What's needed is an exact copy of all the data below, without pictures.
BEGIN SOURCE DATA
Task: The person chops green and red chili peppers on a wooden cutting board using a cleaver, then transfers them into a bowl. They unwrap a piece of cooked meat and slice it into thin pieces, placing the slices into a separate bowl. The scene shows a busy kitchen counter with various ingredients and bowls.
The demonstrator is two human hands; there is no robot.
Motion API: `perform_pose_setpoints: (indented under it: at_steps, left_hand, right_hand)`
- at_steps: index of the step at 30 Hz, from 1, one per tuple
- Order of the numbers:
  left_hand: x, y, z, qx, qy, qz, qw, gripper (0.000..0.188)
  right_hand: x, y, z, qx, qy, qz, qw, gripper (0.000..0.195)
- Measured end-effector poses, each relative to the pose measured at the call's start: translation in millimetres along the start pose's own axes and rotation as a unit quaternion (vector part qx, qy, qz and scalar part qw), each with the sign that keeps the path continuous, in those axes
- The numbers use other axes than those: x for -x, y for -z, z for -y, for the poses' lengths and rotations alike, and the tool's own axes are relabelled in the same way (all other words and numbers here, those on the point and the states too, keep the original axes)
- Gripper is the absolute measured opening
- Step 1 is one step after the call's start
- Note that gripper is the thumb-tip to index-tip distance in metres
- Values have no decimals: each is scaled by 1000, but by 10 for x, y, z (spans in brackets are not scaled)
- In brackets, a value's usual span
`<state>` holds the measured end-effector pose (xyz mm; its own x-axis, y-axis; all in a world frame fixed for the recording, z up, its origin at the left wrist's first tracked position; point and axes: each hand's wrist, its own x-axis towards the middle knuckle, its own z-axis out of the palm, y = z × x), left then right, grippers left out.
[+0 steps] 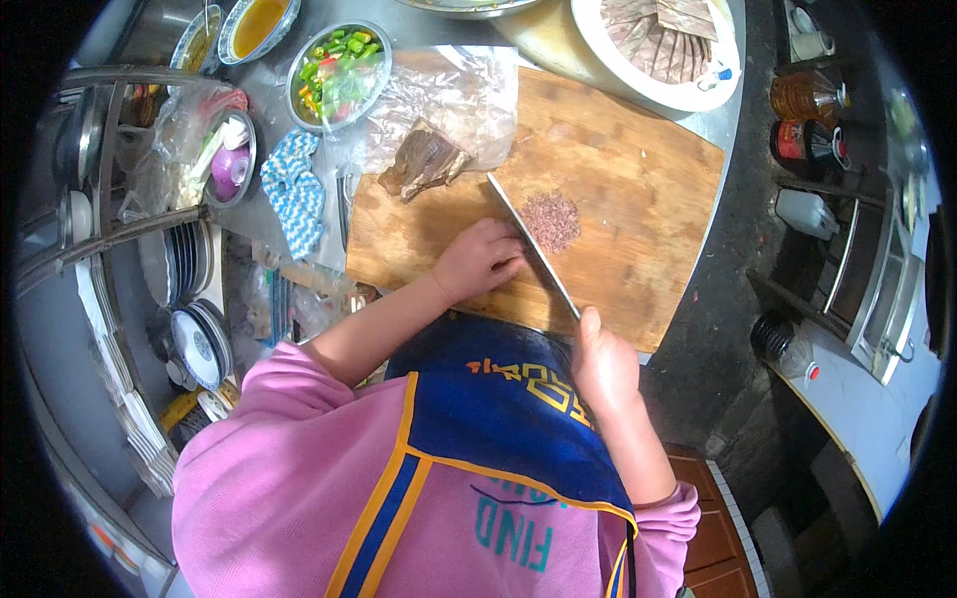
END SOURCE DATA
◆ **EXERCISE OUTPUT**:
Task: The person chops green and red chili peppers on a wooden cutting board using a cleaver, then transfers them into a bowl. They unwrap a piece of cooked meat and slice it into thin pieces, placing the slices into a separate bowl. The scene shows a busy kitchen counter with various ingredients and bowls.
The demonstrator is two human hands; there is no robot.
Motion API: `perform_pose_setpoints: (indented under it: at_steps, left_hand, right_hand)`
- at_steps: index of the step at 30 Hz, from 1, one per tuple
- Order of the numbers:
  left_hand: x, y, z, qx, qy, qz, qw, gripper (0.000..0.188)
  right_hand: x, y, z, qx, qy, qz, qw, gripper (0.000..0.195)
- Measured end-effector poses, each relative to the pose measured at the call's start: translation in millimetres along the start pose's own axes and rotation as a unit quaternion (vector part qx, qy, qz and scalar part qw), each with the sign that keeps the path continuous, in those axes
- The numbers use other axes than those: x for -x, y for -z, z for -y, for the poses' lengths and rotations alike, and the tool's own axes are relabelled in the same way (all other words and numbers here, those on the point and the states too, keep the original axes)
- Gripper is the absolute measured opening
- Step 1 is one step after the call's start
- Note that gripper is the thumb-tip to index-tip distance in metres
- Values have no decimals: each is scaled by 1000, but by 10 for x, y, z (spans in brackets are not scaled)
- In brackets, a value's usual span
`<state>` holds the measured end-effector pose (xyz mm; its own x-axis, y-axis; all in a world frame fixed for the recording, z up, its origin at the left wrist's first tracked position; point and axes: each hand's wrist, its own x-axis towards the middle knuckle, its own z-axis out of the palm, y = z × x), left then right, grippers left out.
[+0 steps] 

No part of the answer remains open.